With the latest version of Firefox for U.S. desktop users, we’re introducing a new way to measure search activity broken down into high level categories. This measure is not linked with specific individuals and is further anonymized using a technology called OHTTP to ensure it can’t be connected with user IP addresses.

Let’s say you’re using Firefox to plan a trip to Spain and search for “Barcelona hotels.” Firefox infers that the search results fall under the category of “travel,” and it increments a counter to calculate the total number of searches happening at the country level.

Here’s the current list of categories we’re using: animals, arts, autos, business, career, education, fashion, finance, food, government, health, hobbies, home, inconclusive, news, real estate, society, sports, tech and travel.

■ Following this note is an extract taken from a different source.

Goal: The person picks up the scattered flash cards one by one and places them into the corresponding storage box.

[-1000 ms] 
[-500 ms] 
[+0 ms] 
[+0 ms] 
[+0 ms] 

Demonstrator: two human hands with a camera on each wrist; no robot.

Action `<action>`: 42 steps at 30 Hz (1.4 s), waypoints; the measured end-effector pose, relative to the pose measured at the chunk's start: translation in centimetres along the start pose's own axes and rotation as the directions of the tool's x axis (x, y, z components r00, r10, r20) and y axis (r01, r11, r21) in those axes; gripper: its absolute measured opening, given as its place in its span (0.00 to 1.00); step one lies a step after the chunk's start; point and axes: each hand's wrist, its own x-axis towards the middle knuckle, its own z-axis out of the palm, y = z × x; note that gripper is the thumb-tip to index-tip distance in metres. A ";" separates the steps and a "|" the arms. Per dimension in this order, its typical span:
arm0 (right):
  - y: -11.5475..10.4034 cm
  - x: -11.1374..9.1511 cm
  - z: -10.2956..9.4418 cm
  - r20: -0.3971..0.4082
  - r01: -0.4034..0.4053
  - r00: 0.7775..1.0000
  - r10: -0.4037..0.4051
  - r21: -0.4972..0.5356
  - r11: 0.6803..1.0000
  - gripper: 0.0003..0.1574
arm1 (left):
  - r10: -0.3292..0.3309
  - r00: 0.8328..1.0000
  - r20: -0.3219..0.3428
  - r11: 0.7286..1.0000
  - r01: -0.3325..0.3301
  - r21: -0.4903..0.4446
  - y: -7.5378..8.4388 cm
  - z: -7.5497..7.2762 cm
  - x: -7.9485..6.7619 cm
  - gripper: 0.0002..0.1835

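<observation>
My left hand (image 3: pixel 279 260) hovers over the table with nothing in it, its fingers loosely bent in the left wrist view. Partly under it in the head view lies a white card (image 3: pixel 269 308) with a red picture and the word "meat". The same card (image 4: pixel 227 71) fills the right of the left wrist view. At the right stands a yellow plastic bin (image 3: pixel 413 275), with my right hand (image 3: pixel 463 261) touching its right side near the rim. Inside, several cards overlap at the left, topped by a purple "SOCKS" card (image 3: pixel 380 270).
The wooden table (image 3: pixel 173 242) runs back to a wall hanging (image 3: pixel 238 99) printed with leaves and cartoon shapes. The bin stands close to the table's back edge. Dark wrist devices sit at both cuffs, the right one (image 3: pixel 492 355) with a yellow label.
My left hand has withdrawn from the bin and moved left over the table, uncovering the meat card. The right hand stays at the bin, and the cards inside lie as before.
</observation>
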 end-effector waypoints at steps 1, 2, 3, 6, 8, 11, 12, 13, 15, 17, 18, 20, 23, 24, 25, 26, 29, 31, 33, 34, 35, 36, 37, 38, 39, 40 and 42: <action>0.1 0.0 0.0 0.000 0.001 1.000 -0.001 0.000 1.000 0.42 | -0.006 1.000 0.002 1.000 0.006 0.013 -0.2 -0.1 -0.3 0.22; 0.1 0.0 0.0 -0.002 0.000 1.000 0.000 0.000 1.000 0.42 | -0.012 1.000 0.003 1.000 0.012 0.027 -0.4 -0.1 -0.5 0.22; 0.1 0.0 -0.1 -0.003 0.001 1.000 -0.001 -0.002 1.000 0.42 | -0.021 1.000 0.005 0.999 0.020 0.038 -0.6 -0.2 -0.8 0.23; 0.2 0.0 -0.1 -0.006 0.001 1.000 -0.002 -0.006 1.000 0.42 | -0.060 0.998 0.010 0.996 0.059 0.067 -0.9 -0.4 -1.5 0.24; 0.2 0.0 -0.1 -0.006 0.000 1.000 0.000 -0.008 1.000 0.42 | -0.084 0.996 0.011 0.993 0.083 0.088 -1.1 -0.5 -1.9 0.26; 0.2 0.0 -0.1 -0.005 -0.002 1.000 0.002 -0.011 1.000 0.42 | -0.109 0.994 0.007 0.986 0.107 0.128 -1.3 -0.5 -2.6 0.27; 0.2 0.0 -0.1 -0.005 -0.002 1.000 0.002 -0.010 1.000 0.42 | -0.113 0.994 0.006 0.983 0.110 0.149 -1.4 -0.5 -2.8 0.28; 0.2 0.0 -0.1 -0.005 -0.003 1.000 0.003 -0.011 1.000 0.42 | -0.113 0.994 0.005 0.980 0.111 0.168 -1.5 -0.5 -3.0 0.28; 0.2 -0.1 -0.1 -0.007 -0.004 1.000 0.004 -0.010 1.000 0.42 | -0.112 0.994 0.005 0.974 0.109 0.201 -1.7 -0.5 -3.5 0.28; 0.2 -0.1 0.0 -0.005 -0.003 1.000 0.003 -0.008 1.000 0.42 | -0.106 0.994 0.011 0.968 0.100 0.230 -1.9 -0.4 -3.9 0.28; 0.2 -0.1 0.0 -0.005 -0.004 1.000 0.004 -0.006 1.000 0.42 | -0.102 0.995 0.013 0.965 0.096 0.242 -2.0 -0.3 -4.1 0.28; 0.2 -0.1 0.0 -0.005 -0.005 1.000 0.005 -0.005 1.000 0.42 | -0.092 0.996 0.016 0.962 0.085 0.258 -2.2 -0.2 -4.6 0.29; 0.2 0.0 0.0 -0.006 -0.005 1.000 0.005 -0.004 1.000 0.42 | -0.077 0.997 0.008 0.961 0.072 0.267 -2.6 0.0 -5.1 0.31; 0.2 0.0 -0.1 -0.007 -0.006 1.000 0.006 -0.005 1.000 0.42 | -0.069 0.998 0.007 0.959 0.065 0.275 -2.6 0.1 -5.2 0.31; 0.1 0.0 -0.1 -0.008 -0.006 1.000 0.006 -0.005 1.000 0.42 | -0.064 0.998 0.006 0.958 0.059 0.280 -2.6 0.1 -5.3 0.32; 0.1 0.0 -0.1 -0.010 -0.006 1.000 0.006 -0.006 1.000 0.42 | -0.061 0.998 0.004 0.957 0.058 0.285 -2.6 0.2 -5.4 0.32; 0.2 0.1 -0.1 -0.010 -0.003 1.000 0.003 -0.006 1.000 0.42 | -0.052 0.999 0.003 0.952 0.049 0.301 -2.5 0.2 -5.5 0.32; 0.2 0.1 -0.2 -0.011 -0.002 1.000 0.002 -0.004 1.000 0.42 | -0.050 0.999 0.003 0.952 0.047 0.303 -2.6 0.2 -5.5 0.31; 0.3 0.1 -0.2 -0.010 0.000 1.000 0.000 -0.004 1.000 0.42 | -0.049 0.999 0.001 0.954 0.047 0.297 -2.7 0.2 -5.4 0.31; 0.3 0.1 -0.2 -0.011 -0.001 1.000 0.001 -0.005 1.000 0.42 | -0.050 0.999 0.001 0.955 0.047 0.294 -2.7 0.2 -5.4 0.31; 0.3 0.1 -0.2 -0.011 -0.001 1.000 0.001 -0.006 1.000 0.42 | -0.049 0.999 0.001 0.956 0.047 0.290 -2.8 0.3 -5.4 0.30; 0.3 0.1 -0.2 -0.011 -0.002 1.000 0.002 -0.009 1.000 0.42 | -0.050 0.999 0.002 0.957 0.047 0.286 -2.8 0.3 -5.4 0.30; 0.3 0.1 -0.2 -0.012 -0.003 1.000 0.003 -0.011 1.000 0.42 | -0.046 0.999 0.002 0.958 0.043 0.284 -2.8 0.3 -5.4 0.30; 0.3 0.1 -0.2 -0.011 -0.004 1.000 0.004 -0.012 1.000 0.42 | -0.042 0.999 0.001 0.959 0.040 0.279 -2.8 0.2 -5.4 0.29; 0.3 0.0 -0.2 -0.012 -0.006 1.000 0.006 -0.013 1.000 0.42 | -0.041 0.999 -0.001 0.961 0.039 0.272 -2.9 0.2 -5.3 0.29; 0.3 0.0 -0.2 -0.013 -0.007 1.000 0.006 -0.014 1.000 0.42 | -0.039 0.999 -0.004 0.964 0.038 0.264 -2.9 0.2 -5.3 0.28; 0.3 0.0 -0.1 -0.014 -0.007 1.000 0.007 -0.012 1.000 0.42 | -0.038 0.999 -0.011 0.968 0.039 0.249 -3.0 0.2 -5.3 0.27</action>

Having an understanding of what types of searches happen most frequently will give us a better understanding of what’s important to our users, without giving us additional insight into individual browsing preferences. This helps us take a step forward in providing a browsing experience that is more tailored to your needs, without us stepping away from the principles that make us who we are.

We understand that any new data collection might spark some questions. Simply put, this new method only categorizes the websites that show up in your searches — not the specifics of what you’re personally looking up.

Sensitive topics, like searching for particular health care services, are categorized only under broad terms like health or society. Your search activities are handled with the same level of confidentiality as all other data regardless of any local laws surrounding certain health services.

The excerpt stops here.